初恋慕 最終回

その12)
(再会への期待)
卒業からあっという間に35年が経ち、誰もが人生半ばを越していた。それぞれの生活も落ち着き、一段落していた。クラスで面倒見が良かった大宮正博と美人系の豆白洋子が取りまとめ役を買って、卒業以来初めてかとも思われる、久々のクラス会が行なわれることになった。
今までこうした会からは遠ざかっていた良太も、当時憧れていた豆白が世話役だったこともあり、今回出席してみることにした。彼にとっては、細谷のその後も大いに気になるところだった。
当日まで出席者は知らされていなかった。その日、良太は期待に胸を弾ませて、三軒茶屋駅前のA中華料理店へと向かった。階段を上がるとすぐ受付があり、そこには大宮と豆白が出席者のチェックをしていた。
「いや、久しぶりだな。神埼だろ」大宮は浅黒い顔で愛想良く、挨拶して来た。
「ああ、そうだよ。大宮も元気そうだな」
「神崎君、ちょっと変わったわね」横にいた豆白が声を掛けて来た。
「あ、こんばんは。久しぶり」良太は自分が変わったことは知っていた。ところが豆白も大いに変化していた。当時の面影は残しているものの、目尻のしわまでは化粧で隠し切れていなかった。
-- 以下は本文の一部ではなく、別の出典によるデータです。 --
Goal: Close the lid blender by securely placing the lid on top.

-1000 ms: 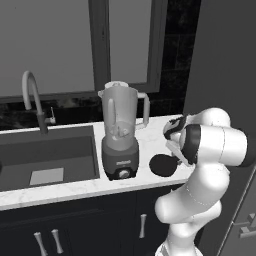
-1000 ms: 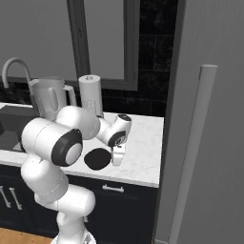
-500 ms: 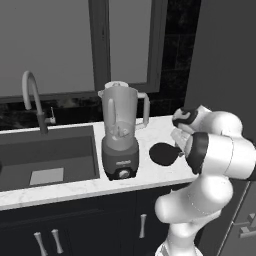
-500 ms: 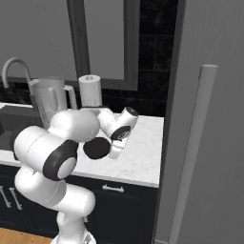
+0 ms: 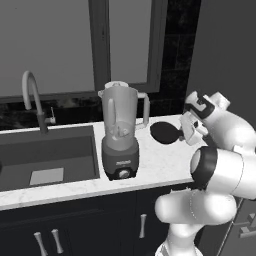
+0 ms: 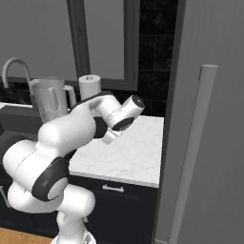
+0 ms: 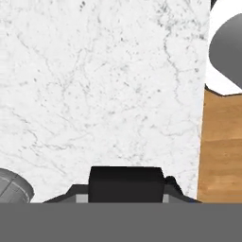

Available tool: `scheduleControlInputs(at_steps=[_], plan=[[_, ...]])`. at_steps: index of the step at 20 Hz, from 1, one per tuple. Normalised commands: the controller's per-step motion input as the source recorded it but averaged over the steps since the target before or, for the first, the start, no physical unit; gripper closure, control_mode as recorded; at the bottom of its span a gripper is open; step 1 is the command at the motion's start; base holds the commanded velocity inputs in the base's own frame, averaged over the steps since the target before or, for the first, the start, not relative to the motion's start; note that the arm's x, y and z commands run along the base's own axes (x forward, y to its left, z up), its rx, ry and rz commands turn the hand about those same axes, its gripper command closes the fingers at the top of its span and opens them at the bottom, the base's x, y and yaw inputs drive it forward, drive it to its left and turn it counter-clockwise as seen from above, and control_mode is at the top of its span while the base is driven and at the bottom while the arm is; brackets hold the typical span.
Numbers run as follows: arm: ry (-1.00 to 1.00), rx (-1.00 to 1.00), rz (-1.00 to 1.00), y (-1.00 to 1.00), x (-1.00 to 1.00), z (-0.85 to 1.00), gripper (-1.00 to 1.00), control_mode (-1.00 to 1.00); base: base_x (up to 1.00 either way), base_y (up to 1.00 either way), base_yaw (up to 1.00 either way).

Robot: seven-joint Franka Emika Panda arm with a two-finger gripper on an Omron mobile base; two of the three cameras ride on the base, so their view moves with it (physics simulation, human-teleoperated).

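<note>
The blender stands on the white marble counter, a clear jar with a side handle on a dark grey base with a front knob; its mouth is uncovered. It also appears at the left. The black round lid hangs in the air to the right of the jar, about level with the jar's lower half. My gripper is shut on the lid's side tab. In the hand view the black tab sits between the fingertips, over the marble, with the blender's base at the lower left.
A dark sink with a curved faucet lies left of the blender. A paper towel roll stands at the back wall. A tall grey cabinet side closes the counter's right end. Wooden floor shows beyond the counter edge.
The lid has come off the counter and risen with the gripper, moving up and back. The wrist has swung upward and turned; the blender has not moved.
</note>
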Motion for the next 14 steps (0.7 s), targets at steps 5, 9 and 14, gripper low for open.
scheduleControlInputs(at_steps=[5, 9, 14], plan=[[-0.03, 0.19, -0.24, 0.0, 0.0, 1.0, 1.0, -1.0, 0.0, 0.0, 0.0], [-0.1, 0.14, -0.19, 0.18, 0.0, 1.0, 1.0, -1.0, 0.0, 0.0, 0.0], [-0.12, 0.13, -0.18, 0.31, 0.0, 1.0, 1.0, -1.0, 0.0, 0.0, 0.0]])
彼には「君も変わったね」とはついに言えなかった。
受付で手渡された名簿を見た良太はガッカリした。細谷が欠席であるばかりか、当然のように名字が変わっていた。和田寿美子に変わっていた。良太自身、既に妻子がいたので彼女が結婚したことに、さほどショックは感じなかった。むしろ彼女の結婚が幸せなものであることを願うのみであった。ただ心残りだったのは、卒業の際にも寿美子にまともな別れの挨拶と励ましの言葉を掛けられなかったことだった。
クラス会では各々が近況報告をし、食べて飲んで盛況の内に終わった。

(別れ)
その後瞬く間に五年の月日が流れた。
前回のクラス会で世話役だった大宮が北海道転勤から戻って来たのを機に、再び皆で集まろうと言うことになった。
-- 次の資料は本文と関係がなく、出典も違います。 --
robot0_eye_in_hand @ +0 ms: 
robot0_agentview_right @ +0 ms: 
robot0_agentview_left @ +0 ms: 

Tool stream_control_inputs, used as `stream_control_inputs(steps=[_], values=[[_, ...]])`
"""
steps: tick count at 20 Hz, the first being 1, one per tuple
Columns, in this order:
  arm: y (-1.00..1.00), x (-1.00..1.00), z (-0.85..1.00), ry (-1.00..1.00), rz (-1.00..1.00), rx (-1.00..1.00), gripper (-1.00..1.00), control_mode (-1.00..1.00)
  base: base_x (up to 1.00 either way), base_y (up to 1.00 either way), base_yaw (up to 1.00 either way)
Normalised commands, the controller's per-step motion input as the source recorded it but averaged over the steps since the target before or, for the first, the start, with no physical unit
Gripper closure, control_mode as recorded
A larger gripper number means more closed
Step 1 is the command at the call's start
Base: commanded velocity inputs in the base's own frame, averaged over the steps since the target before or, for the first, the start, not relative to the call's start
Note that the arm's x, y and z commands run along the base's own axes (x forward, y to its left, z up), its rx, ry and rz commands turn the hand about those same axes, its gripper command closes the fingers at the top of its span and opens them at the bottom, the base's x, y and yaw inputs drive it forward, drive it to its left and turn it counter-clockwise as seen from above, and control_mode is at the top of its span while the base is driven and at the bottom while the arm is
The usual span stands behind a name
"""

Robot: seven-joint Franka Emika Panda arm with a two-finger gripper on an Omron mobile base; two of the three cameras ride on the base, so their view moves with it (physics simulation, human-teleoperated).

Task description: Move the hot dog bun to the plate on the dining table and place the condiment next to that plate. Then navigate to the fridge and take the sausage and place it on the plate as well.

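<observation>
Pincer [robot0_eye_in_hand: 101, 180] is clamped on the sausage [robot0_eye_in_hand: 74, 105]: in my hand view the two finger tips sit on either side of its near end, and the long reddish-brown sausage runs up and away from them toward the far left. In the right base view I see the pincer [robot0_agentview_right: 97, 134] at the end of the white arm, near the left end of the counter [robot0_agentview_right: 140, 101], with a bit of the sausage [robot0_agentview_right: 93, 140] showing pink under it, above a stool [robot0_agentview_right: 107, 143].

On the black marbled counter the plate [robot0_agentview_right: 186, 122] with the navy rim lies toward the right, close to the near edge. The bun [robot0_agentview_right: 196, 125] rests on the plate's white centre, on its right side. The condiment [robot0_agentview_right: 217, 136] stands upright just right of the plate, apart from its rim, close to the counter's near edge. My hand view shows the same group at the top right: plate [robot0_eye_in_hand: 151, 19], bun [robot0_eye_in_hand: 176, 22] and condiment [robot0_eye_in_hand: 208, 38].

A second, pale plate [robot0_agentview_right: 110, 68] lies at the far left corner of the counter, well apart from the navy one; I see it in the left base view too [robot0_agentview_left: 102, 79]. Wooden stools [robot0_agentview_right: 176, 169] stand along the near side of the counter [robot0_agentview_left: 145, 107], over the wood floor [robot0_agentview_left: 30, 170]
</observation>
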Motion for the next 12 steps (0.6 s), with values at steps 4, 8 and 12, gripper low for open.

「お前、何年、北海道へ行ってたんだ」良太は電話の子機を左手で支えながら、右手で箸をもてあそんでいた。
「二十年近く行ってたよ。あっちで子供たちも成長したさ」
「広々した大自然の中で子育てができて良かったな」
「ああ、子育ても一段落したとこで、僕も寄る年波で寒さが身体にこたえるようになって来たんだ」
「じゃあ、ちょうど良いタイミングで戻れたって訳だな」良太は未だ箸の先で秋刀魚をつついていた。
「お前、次のクラス会も来れるか」
「うん、行くつもりだけどね」
「前よりも集まりが悪くて困ってるんだよ。連絡がつかなかったり、亡くなったりした人がいてね」
「え、誰が亡くなったんだ」良太は変に胸騒ぎがした。
「和田さんだよ。旧姓、細谷さんだよ。去年、突然倒れて病院に運ばれたけど、間に合わなかったらしい」
「え、本当か」良太はその後の言葉が続かなかった。40年前の情景が鮮やかに脳裏に蘇ると同時に、眼からは涙が止めどなく流れていた。
「もう、彼女には二度とつぐなえない」独り言のように良太はポツリと魂から声を絞り出した。